◆ How to complete this task
Only certain lines below are wanted: those starting at the line containing "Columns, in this" and ending at the line containing "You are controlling", both included, each retyped exactly.

◆ Data provided
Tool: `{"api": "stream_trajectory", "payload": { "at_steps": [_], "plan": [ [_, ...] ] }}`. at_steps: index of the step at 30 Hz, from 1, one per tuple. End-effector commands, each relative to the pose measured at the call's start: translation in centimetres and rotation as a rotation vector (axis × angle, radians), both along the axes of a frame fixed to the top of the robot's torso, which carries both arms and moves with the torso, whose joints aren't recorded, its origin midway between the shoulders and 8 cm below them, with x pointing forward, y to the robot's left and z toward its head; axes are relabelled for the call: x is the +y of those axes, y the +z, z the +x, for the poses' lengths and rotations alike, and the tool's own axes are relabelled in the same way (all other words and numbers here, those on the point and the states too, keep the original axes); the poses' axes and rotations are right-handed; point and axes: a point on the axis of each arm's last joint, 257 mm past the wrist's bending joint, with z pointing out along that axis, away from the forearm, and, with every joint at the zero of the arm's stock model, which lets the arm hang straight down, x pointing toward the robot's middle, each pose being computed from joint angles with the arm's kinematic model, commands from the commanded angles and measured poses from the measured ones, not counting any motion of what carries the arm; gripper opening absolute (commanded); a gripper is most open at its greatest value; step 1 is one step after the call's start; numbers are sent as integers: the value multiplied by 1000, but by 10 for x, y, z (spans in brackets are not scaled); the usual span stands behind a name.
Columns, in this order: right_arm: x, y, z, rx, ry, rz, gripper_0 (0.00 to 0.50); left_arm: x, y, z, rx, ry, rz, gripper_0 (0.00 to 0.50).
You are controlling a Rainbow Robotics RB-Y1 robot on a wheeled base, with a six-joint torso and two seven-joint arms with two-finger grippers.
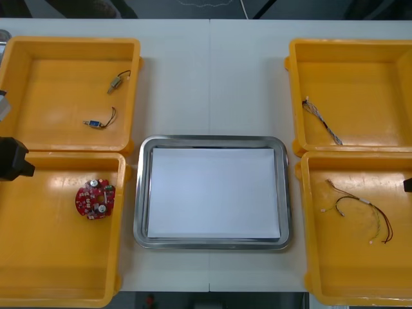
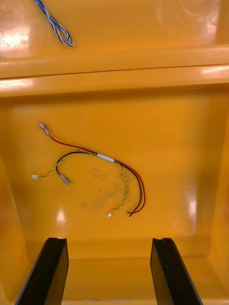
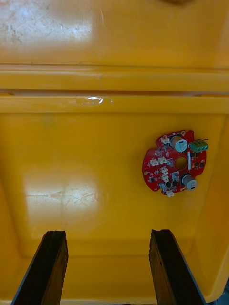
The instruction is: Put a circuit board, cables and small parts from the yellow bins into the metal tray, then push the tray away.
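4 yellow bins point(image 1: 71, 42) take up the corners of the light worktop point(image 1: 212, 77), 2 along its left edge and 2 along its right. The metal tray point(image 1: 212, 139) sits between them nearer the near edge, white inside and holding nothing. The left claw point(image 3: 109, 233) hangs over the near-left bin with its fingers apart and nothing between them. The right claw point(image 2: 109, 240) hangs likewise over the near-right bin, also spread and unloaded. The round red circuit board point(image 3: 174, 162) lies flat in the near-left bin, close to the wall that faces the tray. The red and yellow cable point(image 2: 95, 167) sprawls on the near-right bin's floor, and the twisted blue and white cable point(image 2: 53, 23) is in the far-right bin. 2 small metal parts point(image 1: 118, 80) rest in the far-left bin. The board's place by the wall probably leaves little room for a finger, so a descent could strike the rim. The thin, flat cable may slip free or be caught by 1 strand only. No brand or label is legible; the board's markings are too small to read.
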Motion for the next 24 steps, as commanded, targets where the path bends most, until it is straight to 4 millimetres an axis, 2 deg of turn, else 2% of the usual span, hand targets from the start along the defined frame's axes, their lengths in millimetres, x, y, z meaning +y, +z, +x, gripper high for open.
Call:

◆ Answer for the task
Columns, in this order: right_arm: x, y, z, rx, ry, rz, gripper_0 (0.00 to 0.50); left_arm: x, y, z, rx, ry, rz, gripper_0 (0.00 to 0.50).
You are controlling a Rainbow Robotics RB-Y1 robot on a wheeled base, with a six-joint torso and two seven-joint arms with two-finger grippers.

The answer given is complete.